Meaning of inter_op_parallelism_threads and intra_op_parallelism_threads

itsamineral picture itsamineral · Dec 20, 2016 · Viewed 38.5k times · Source

Can somebody please explain the following TensorFlow terms

  1. inter_op_parallelism_threads

  2. intra_op_parallelism_threads

or, please, provide links to the right source of explanation.

I have conducted a few tests by changing the parameters, but the results have not been consistent to arrive at a conclusion.

Answer

mrry picture mrry · Dec 20, 2016

The inter_op_parallelism_threads and intra_op_parallelism_threads options are documented in the source of the tf.ConfigProto protocol buffer.
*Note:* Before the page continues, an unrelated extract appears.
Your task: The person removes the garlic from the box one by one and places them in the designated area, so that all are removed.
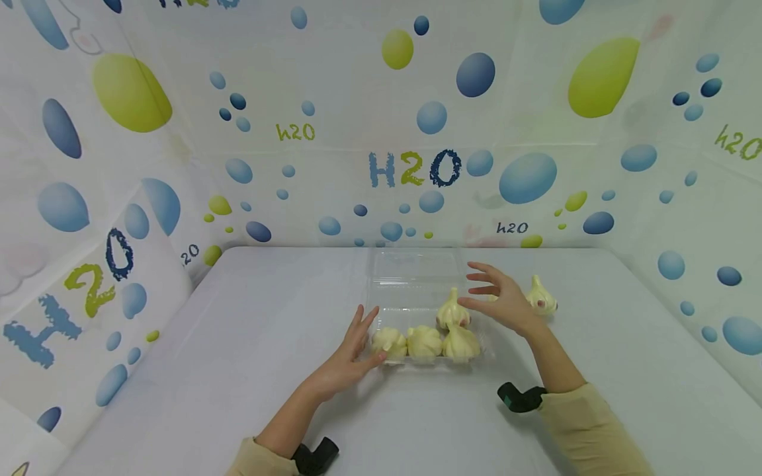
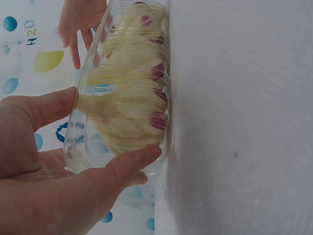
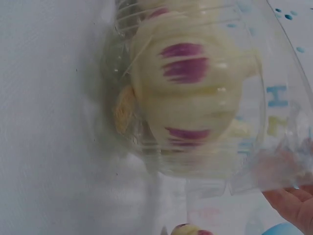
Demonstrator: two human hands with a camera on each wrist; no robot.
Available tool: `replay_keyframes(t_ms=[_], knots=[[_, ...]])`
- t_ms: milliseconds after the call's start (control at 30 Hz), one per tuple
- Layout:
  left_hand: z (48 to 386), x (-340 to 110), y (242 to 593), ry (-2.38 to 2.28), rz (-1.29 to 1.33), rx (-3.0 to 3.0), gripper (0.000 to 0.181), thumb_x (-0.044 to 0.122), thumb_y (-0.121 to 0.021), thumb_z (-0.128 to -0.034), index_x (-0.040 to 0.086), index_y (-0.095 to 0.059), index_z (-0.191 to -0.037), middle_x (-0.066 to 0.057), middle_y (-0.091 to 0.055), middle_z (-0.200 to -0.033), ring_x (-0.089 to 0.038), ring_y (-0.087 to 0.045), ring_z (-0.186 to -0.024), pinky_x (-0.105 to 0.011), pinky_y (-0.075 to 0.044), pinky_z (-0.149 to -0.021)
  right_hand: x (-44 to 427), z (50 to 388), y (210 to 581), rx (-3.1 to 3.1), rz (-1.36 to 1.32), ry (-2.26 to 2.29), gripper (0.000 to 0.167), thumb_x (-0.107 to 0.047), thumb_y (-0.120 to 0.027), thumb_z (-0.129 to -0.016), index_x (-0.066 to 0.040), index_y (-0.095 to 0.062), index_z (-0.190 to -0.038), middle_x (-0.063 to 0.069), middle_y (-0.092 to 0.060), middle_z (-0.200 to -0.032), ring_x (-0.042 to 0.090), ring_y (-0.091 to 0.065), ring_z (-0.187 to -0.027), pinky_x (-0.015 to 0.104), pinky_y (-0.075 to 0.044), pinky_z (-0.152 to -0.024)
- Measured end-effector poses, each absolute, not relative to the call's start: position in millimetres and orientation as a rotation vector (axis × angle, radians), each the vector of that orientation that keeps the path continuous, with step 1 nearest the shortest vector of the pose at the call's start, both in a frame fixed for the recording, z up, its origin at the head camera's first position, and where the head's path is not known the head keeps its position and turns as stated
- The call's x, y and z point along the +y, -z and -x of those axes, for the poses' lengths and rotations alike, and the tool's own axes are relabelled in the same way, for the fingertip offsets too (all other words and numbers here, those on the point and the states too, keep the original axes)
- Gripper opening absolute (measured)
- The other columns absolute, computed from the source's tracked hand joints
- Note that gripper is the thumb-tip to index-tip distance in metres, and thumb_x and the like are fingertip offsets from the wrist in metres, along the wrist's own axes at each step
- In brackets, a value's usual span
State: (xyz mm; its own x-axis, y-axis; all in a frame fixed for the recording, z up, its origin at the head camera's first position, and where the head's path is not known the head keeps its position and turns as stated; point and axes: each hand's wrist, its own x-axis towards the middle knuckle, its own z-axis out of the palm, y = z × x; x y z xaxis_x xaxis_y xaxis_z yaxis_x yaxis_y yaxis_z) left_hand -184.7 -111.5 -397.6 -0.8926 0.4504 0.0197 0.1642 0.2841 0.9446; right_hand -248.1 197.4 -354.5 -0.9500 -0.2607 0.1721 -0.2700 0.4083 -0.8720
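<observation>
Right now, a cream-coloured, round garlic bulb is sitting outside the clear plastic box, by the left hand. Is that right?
Not quite: it's the wrong hand. The head view shows the garlic bulb outside the box, by the right hand, not the left hand.

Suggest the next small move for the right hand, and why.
I'd probably move the right hand to the loose garlic bulb: it lies on the table outside the clear container, which shows bare space left of the rear bulb. The right hand's fingers are spread and don't appear to grip anything.
</observation>
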Motion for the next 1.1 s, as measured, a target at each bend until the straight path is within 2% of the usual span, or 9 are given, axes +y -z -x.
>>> replay_keyframes(t_ms=[233,533,800,867,967,1100], knots=[[184,-111,394,-1.655,-0.563,2.302,0.074,0.019,-0.057,-0.0915,0.030,-0.010,-0.147,-0.008,0.020,-0.150,-0.040,-0.007,-0.135,-0.054,-0.014,-0.106,190,250,359,-2.683,-0.512,-1.568,0.073,-0.030,-0.075,-0.076,-0.016,-0.038,-0.138,0.019,-0.044,-0.133,0.037,-0.052,-0.111,0.044,-0.049,-0.083],[184,-111,395,-1.656,-0.565,2.301,0.074,0.020,-0.057,-0.0915,0.031,-0.009,-0.147,-0.007,0.021,-0.150,-0.042,-0.008,-0.134,-0.055,-0.014,-0.105,182,252,358,-2.767,-0.569,-1.530,0.077,-0.030,-0.074,-0.077,-0.013,-0.035,-0.140,0.023,-0.040,-0.134,0.043,-0.046,-0.116,0.048,-0.044,-0.088],[184,-111,395,-1.649,-0.570,2.313,0.075,0.021,-0.058,-0.0912,0.031,-0.009,-0.147,-0.007,0.020,-0.150,-0.041,-0.009,-0.134,-0.055,-0.014,-0.105,173,248,356,-2.767,-0.578,-1.624,0.076,-0.024,-0.075,-0.077,-0.012,-0.034,-0.140,0.026,-0.036,-0.137,0.048,-0.040,-0.118,0.040,-0.054,-0.069],[184,-111,396,-1.648,-0.572,2.317,0.075,0.021,-0.058,-0.0911,0.031,-0.010,-0.147,-0.007,0.020,-0.150,-0.041,-0.009,-0.134,-0.055,-0.014,-0.105,173,252,360,-2.766,-0.600,-1.590,0.075,-0.025,-0.075,-0.077,-0.012,-0.036,-0.140,0.025,-0.037,-0.137,0.047,-0.042,-0.117,0.038,-0.054,-0.068],[185,-112,396,-1.646,-0.574,2.316,0.075,0.022,-0.058,-0.0910,0.032,-0.010,-0.147,-0.007,0.020,-0.150,-0.041,-0.009,-0.134,-0.055,-0.014,-0.105,172,254,363,-2.772,-0.647,-1.516,0.072,-0.026,-0.074,-0.078,-0.011,-0.037,-0.139,0.024,-0.040,-0.135,0.045,-0.047,-0.114,0.037,-0.054,-0.071],[185,-112,397,-1.644,-0.576,2.311,0.074,0.022,-0.057,-0.0913,0.032,-0.010,-0.147,-0.007,0.021,-0.150,-0.042,-0.009,-0.134,-0.055,-0.014,-0.105,170,256,365,-2.768,-0.702,-1.424,0.070,-0.025,-0.072,-0.080,-0.007,-0.038,-0.138,0.025,-0.043,-0.132,0.043,-0.051,-0.110,0.045,-0.050,-0.081]])
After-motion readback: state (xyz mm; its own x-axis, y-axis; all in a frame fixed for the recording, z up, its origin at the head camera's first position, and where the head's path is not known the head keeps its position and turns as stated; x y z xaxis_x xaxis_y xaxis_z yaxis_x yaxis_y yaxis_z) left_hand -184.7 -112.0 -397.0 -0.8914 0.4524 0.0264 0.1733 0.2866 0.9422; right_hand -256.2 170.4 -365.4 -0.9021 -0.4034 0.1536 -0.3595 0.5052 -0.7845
These options configure two thread pools used by TensorFlow to parallelize execution, as the comments describe:

// The execution of an individual op (for some op types) can be
// parallelized on a pool of intra_op_parallelism_threads.
// 0 means the system picks an appropriate number.
int32 intra_op_parallelism_threads = 2;

// Nodes that perform blocking operations are enqueued on a pool of
// inter_op_parallelism_threads available in each process.
//
// 0 means the system picks an appropriate number.
//
// Note that the first Session created in the process sets the
// number of threads for all future sessions unless use_per_session_threads is
// true or session_inter_op_thread_pool is configured.
int32 inter_op_parallelism_threads = 5;

There are several possible forms of parallelism when running a TensorFlow graph, and these options provide some control multi-core CPU parallelism:

  • If you have an operation that can be parallelized internally, such as matrix multiplication (tf.matmul()) or a reduction (e.g. tf.reduce_sum()), TensorFlow will execute it by scheduling tasks in a thread pool with intra_op_parallelism_threads threads. This configuration option therefore controls the maximum parallel speedup for a single operation. Note that if you run multiple operations in parallel, these operations will share this thread pool.

  • If you have many operations that are independent in your TensorFlow graph—because there is no directed path between them in the dataflow graph—TensorFlow will attempt to run them concurrently, using a thread pool with inter_op_parallelism_threads threads. If those operations have a multithreaded implementation, they will (in most cases) share the same thread pool for intra-op parallelism.

Finally, both configuration options take a default value of 0, which means "the system picks an appropriate number." Currently, this means that each thread pool will have one thread per CPU core in your machine.